Problem description. Every line below that holds the string "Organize" should be copied.

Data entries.
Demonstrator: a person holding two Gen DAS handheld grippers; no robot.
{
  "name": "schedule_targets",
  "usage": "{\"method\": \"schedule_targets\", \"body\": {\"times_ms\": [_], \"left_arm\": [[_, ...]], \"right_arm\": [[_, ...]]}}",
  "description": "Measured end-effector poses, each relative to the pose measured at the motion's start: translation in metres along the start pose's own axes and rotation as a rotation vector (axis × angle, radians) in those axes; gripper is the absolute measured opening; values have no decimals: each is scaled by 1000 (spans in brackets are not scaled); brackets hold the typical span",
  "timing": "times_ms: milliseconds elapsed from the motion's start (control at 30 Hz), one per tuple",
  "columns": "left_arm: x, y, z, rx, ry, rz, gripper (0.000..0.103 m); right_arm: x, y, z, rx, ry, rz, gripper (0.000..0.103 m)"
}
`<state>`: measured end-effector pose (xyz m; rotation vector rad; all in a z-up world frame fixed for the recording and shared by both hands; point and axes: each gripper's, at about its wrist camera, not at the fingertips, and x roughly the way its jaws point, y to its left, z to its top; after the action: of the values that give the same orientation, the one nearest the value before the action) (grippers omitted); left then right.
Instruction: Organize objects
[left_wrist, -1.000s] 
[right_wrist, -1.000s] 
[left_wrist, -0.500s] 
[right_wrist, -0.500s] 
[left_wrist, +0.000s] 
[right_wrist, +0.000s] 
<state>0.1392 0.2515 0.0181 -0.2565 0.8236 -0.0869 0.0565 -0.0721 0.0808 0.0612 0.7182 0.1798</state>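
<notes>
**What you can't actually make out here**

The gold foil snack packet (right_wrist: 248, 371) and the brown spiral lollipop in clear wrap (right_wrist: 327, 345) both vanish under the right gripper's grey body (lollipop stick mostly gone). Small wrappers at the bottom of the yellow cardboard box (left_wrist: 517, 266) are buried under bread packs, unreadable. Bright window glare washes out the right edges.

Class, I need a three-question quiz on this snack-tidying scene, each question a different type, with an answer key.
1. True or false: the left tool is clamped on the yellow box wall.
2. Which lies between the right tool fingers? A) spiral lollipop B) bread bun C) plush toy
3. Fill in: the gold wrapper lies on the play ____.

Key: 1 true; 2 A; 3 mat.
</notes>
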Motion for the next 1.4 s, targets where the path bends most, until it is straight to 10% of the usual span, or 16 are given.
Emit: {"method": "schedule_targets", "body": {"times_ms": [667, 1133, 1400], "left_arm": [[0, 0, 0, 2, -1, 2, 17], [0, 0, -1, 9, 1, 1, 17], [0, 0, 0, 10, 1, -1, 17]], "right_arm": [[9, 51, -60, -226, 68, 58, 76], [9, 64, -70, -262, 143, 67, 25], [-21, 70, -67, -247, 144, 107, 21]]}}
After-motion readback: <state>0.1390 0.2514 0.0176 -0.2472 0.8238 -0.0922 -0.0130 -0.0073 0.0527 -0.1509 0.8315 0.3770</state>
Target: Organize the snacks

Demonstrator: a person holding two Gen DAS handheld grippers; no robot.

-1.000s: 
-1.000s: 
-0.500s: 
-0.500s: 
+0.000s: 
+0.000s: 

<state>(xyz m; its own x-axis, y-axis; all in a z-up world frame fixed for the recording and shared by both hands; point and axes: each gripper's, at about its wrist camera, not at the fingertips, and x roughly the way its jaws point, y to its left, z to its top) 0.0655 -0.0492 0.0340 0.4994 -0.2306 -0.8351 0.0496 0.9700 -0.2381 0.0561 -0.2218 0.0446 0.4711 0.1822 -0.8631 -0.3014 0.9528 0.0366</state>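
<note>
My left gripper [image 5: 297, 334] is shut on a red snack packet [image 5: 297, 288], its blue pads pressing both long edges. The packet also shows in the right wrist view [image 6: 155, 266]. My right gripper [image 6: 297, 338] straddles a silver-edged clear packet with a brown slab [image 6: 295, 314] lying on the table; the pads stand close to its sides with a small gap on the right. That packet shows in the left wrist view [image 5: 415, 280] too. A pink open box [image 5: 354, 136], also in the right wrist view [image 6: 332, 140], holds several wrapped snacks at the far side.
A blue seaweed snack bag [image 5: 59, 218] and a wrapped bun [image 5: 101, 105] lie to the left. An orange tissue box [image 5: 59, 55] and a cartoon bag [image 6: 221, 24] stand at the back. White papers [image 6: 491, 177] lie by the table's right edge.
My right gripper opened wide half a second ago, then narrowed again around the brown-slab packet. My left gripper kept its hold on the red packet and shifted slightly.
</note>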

Answer to the problem.
Instruction: Organize objects
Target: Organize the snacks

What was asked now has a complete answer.